Task objective: Select every line containing the word "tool" from the material, and copy those lines.

Raw data:
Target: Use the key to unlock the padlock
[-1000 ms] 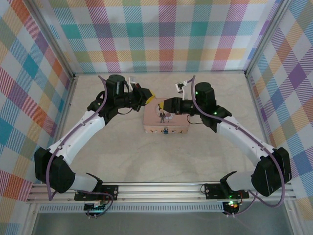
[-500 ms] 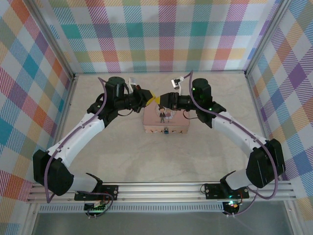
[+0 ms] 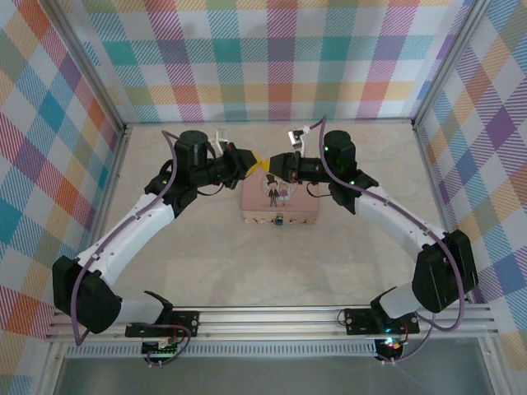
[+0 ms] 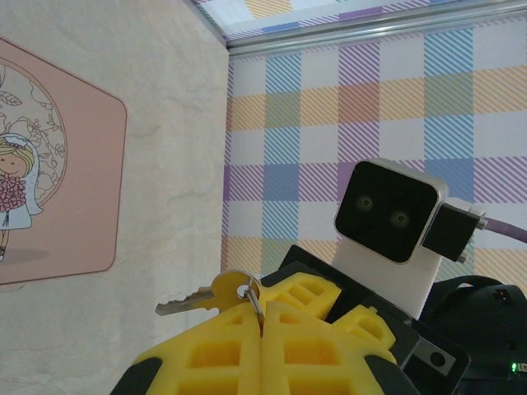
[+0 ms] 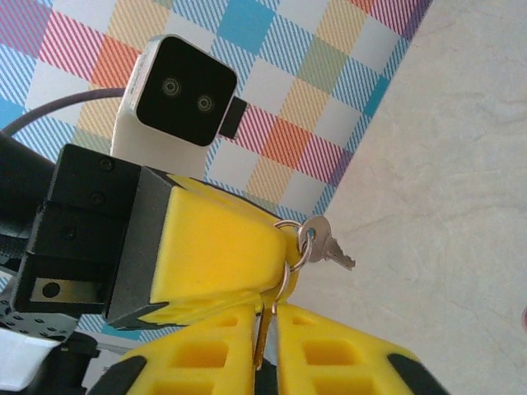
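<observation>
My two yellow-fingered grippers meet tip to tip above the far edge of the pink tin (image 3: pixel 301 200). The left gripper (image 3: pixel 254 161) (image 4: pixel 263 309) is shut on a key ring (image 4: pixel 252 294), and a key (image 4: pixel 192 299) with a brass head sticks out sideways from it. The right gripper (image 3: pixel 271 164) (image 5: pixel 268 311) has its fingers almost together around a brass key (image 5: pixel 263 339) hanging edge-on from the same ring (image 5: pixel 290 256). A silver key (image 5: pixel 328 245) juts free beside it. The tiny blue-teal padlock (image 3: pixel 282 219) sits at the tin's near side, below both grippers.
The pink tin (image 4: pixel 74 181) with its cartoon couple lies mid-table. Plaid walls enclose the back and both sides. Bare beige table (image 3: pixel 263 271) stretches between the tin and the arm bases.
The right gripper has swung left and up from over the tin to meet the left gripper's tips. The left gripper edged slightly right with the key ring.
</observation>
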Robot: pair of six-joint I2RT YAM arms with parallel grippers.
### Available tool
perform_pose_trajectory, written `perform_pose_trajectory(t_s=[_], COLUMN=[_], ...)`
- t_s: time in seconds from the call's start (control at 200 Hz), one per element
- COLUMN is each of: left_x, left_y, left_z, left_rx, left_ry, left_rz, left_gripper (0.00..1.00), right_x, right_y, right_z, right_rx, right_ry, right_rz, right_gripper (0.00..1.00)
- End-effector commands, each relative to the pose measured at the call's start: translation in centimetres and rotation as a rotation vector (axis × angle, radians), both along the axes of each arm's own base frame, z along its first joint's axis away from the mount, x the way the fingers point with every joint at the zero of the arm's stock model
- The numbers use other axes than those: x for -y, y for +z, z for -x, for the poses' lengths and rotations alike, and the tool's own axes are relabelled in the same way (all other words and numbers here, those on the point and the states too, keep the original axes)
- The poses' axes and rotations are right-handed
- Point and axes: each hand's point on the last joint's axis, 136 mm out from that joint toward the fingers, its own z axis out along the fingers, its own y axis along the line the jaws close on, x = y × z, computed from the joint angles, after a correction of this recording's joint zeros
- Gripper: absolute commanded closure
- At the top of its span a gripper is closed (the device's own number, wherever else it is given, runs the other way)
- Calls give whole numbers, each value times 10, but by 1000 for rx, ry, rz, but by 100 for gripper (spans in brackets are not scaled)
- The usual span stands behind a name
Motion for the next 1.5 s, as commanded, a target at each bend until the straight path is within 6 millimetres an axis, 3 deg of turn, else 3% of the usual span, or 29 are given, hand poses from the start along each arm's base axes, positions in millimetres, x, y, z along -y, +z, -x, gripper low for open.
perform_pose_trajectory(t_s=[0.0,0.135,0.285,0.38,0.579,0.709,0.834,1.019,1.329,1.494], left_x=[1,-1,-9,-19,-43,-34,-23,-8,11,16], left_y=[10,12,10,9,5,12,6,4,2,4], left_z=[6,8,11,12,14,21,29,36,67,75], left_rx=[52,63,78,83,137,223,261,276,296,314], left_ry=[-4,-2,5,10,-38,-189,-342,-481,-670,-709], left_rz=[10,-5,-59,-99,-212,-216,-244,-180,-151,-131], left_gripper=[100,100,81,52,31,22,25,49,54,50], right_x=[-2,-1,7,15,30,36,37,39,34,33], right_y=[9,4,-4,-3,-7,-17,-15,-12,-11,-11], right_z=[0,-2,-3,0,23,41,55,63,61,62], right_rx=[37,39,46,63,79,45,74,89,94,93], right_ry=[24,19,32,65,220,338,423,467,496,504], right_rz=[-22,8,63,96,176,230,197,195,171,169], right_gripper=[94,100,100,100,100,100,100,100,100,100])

Solution to this exercise:
### Available tool
- The numbers use other axes than those: x for -y, y for +z, z for -x, for the poses' lengths and rotations alike, and the tool's own axes are relabelled in the same way (all other words and numbers here, those on the point and the states too, keep the original axes)

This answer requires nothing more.